- _WHAT THE TASK REQUIRES_: Reproduce the records below exactly as they are written.

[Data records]

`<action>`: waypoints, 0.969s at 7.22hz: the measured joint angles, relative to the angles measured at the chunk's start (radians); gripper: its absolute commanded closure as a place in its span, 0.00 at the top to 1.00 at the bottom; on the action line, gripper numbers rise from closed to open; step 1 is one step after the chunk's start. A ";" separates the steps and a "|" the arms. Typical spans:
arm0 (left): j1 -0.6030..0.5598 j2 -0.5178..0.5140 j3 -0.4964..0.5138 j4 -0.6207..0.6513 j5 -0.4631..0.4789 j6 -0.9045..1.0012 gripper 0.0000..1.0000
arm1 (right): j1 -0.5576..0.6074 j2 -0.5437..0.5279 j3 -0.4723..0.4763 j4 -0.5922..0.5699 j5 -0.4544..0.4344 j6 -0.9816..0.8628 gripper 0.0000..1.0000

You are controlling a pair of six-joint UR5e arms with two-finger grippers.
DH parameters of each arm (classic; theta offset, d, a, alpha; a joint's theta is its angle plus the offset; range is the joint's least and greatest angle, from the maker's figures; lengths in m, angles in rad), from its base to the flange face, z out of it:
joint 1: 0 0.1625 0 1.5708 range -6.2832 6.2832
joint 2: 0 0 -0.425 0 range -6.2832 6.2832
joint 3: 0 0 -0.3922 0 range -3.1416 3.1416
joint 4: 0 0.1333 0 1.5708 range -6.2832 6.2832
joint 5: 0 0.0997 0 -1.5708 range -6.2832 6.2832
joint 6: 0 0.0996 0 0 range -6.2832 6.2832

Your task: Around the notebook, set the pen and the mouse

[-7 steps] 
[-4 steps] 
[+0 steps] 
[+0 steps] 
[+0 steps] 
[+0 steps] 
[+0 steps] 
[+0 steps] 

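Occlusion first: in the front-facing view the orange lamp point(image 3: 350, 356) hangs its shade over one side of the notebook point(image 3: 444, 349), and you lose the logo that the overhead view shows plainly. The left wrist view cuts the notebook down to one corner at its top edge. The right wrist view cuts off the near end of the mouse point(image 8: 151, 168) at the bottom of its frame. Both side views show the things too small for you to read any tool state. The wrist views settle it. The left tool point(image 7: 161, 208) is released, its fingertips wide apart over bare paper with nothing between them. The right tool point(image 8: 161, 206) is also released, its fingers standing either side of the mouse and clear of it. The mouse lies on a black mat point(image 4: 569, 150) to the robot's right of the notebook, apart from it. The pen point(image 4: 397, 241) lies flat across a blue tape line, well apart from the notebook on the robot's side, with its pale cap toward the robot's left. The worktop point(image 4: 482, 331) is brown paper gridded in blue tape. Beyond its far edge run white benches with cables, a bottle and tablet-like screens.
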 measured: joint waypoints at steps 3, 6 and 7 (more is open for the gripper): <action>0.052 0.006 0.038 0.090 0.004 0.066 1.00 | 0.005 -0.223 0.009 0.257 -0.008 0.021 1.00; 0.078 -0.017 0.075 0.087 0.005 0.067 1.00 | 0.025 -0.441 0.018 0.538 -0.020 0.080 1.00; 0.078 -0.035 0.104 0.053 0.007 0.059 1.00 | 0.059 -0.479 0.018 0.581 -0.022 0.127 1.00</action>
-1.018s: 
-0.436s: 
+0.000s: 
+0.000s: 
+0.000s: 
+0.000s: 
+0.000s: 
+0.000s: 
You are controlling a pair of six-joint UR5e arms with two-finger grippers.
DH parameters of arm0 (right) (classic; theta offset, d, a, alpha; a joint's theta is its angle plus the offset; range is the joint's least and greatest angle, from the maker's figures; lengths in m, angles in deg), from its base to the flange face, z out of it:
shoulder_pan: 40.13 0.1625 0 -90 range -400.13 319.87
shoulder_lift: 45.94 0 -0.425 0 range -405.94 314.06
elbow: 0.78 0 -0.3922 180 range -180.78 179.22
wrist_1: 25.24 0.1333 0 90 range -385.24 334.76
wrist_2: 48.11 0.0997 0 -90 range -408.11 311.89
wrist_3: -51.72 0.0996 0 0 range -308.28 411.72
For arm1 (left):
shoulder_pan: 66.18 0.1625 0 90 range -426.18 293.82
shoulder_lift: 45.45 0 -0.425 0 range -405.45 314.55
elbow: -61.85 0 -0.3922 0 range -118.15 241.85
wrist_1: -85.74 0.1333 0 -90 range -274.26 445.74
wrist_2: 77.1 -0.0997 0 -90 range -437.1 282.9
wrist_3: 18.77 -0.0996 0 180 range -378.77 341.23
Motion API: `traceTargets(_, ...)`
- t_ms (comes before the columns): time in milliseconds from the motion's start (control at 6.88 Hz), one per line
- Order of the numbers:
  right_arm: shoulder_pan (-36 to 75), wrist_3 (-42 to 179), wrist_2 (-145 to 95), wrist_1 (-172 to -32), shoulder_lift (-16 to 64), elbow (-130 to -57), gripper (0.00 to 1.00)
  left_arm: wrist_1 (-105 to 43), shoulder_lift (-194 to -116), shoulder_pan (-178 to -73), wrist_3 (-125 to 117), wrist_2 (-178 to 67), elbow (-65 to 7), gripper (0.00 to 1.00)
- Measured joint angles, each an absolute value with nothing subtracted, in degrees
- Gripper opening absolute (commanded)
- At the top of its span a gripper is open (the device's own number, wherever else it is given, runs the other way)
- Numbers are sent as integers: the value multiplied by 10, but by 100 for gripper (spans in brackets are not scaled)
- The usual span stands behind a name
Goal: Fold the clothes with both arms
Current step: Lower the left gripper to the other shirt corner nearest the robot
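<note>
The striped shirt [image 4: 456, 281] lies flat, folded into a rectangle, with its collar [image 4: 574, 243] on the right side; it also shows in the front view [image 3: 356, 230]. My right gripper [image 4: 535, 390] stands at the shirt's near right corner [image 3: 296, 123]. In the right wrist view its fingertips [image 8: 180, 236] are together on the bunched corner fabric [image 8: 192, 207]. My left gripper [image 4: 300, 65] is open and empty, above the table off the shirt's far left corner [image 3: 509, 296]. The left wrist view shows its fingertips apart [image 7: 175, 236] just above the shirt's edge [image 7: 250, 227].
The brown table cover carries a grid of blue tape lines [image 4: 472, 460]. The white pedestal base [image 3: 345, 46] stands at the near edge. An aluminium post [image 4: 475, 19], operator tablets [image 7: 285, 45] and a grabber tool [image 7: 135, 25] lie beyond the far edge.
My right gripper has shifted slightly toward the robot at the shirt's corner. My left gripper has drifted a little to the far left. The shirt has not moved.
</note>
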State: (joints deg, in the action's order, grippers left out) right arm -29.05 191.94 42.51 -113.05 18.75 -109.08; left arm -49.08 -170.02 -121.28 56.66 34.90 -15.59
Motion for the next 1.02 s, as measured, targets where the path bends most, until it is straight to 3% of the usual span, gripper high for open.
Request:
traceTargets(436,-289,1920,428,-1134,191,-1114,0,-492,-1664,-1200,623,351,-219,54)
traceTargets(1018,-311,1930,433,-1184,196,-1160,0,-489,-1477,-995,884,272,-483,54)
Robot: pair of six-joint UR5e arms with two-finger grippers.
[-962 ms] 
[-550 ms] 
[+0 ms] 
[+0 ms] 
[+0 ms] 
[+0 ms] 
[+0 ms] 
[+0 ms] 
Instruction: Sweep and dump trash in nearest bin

- _EXERCISE RESPONSE_:
`<action>`: waypoints, 0.969s at 7.22hz: the measured joint angles, relative to the angles measured at the chunk's start (radians); gripper: its absolute commanded closure as a place in its span, 0.00 at the top to 1.00 at the bottom; on the action line, gripper numbers rise from closed to open; step 1 is one step after the chunk's start. A ";" separates the steps and a "|" the arms. Typical spans:
arm0 (left): j1 -0.6030..0.5598 j2 -0.5178..0.5140 j3 -0.4964..0.5138 j4 -0.6207..0.6513 j5 -0.4631..0.4789 j6 -0.9045..1.0012 gripper 0.0000..1.0000
arm1 (right): j1 -0.5576..0.6074 j2 -0.5437..0.5279 j3 -0.4723..0.4763 j4 -0.5922..0.5699 j5 -0.4544..0.4344 j6 -0.9816..0.8628 gripper 0.0000..1.0000

You are controlling a pair of six-joint UR5e arms with two-finger grippers.
DH parameters of each arm (classic; theta offset, d, a, alpha; a joint's theta is its angle plus the offset; range is the joint's least and greatest angle, from the maker's figures; lengths in m, angles in rad), from its base to the flange face, z out of it:
joint 1: 0 0.1625 0 1.5708 range -6.2832 6.2832
joint 2: 0 0 -0.425 0 range -6.2832 6.2832
joint 3: 0 0 -0.3922 0 range -3.1416 3.1416
joint 4: 0 0.1333 0 1.5708 range -6.2832 6.2832
joint 5: 0 0.0997 0 -1.5708 range -6.2832 6.2832
joint 6: 0 0.0996 0 0 range -6.2832 6.2832

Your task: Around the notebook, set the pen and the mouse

[-7 steps] 
[-4 steps] 
[+0 steps] 
[+0 steps] 
[+0 steps] 
[+0 steps] 
[+0 steps] 
[+0 steps] 

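Occlusion first: in the front-facing view the orange lamp point(image 3: 350, 356) hangs its shade over one side of the notebook point(image 3: 444, 349), and you lose the logo that the overhead view shows plainly. The left wrist view cuts the notebook down to one corner at its top edge. The right wrist view cuts off the near end of the mouse point(image 8: 151, 168) at the bottom of its frame. Both side views show the things too small for you to read any tool state. The wrist views settle it. The left tool point(image 7: 161, 208) is released, its fingertips wide apart over bare paper with nothing between them. The right tool point(image 8: 161, 206) is also released, its fingers standing either side of the mouse and clear of it. The mouse lies on a black mat point(image 4: 569, 150) to the robot's right of the notebook, apart from it. The pen point(image 4: 397, 241) lies flat across a blue tape line, well apart from the notebook on the robot's side, with its pale cap toward the robot's left. The worktop point(image 4: 482, 331) is brown paper gridded in blue tape. Beyond its far edge run white benches with cables, a bottle and tablet-like screens.
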 measured: joint waypoints at steps 3, 6 and 7 (more is open for the gripper): <action>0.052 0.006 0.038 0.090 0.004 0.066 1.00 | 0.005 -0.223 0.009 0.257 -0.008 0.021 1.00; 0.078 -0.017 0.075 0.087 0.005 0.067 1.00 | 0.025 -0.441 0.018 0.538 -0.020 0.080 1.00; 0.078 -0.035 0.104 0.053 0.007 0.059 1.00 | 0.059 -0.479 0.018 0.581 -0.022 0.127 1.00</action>
-1.018s: 
-0.436s: 
+0.000s: 
+0.000s: 
+0.000s: 
+0.000s: 
+0.000s: 
+0.000s: 
You are controlling a pair of six-joint UR5e arms with two-finger grippers.
DH parameters of arm0 (right) (classic; theta offset, d, a, alpha; a joint's theta is its angle plus the offset; range is the joint's least and greatest angle, from the maker's figures; lengths in m, angles in deg), from its base to the flange face, z out of it:
shoulder_pan: 40.13 0.1625 0 -90 range -400.13 319.87
shoulder_lift: 45.94 0 -0.425 0 range -405.94 314.06
elbow: 0.78 0 -0.3922 180 range -180.78 179.22
wrist_1: 25.24 0.1333 0 90 range -385.24 334.76
wrist_2: 48.11 0.0997 0 -90 range -408.11 311.89
wrist_3: -51.72 0.0996 0 0 range -308.28 411.72
For arm1 (left):
shoulder_pan: 66.18 0.1625 0 90 range -426.18 293.82
shoulder_lift: 45.45 0 -0.425 0 range -405.45 314.55
elbow: -61.85 0 -0.3922 0 range -118.15 241.85
wrist_1: -85.74 0.1333 0 -90 range -274.26 445.74
wrist_2: 77.1 -0.0997 0 -90 range -437.1 282.9
wrist_3: 18.77 -0.0996 0 180 range -378.77 341.23
Motion API: `traceTargets(_, ...)`
- t_ms (comes before the columns): time in milliseconds from the motion's start (control at 6.88 Hz), one per line
- Order of the numbers:
  right_arm: shoulder_pan (-36 to 75), wrist_3 (-42 to 179), wrist_2 (-145 to 95), wrist_1 (-172 to -32), shoulder_lift (-16 to 64), elbow (-130 to -57), gripper (0.00 to 1.00)
  left_arm: wrist_1 (-105 to 43), shoulder_lift (-194 to -116), shoulder_pan (-178 to -73), wrist_3 (-125 to 117), wrist_2 (-178 to 67), elbow (-65 to 7), gripper (0.00 to 1.00)
- Measured joint angles, each an absolute value with nothing subtracted, in degrees
- Gripper opening absolute (commanded)
- At the top of its span a gripper is open (the device's own number, wherever else it is given, runs the other way)
- Numbers are sent as integers: the value multiplied by 10, but by 100 for gripper (spans in brackets are not scaled)
- The usual span stands behind a name
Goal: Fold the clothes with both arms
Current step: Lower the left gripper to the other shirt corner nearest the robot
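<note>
The striped shirt [image 4: 456, 281] lies flat, folded into a rectangle, with its collar [image 4: 574, 243] on the right side; it also shows in the front view [image 3: 356, 230]. My right gripper [image 4: 535, 390] stands at the shirt's near right corner [image 3: 296, 123]. In the right wrist view its fingertips [image 8: 180, 236] are together on the bunched corner fabric [image 8: 192, 207]. My left gripper [image 4: 300, 65] is open and empty, above the table off the shirt's far left corner [image 3: 509, 296]. The left wrist view shows its fingertips apart [image 7: 175, 236] just above the shirt's edge [image 7: 250, 227].
The brown table cover carries a grid of blue tape lines [image 4: 472, 460]. The white pedestal base [image 3: 345, 46] stands at the near edge. An aluminium post [image 4: 475, 19], operator tablets [image 7: 285, 45] and a grabber tool [image 7: 135, 25] lie beyond the far edge.
My right gripper has shifted slightly toward the robot at the shirt's corner. My left gripper has drifted a little to the far left. The shirt has not moved.
</note>
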State: (joints deg, in the action's order, grippers left out) right arm -29.05 191.94 42.51 -113.05 18.75 -109.08; left arm -49.08 -170.02 -121.28 56.66 34.90 -15.59
Motion for the next 1.02 s, as measured, targets where the path bends most, until it is straight to 3% of the usual span, gripper high for open.
Request:
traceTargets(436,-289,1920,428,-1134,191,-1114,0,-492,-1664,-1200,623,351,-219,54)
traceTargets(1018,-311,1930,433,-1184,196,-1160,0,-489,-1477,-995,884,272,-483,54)
Robot: pair of six-joint UR5e arms with two-finger grippers.
[-962 ms] 
[-550 ms] 
[+0 ms] 
[+0 ms] 
[+0 ms] 
[+0 ms] 
[+0 ms] 
[+0 ms] 
Instruction: Sweep and dump trash in nearest bin

This output is complete, and the exercise is done.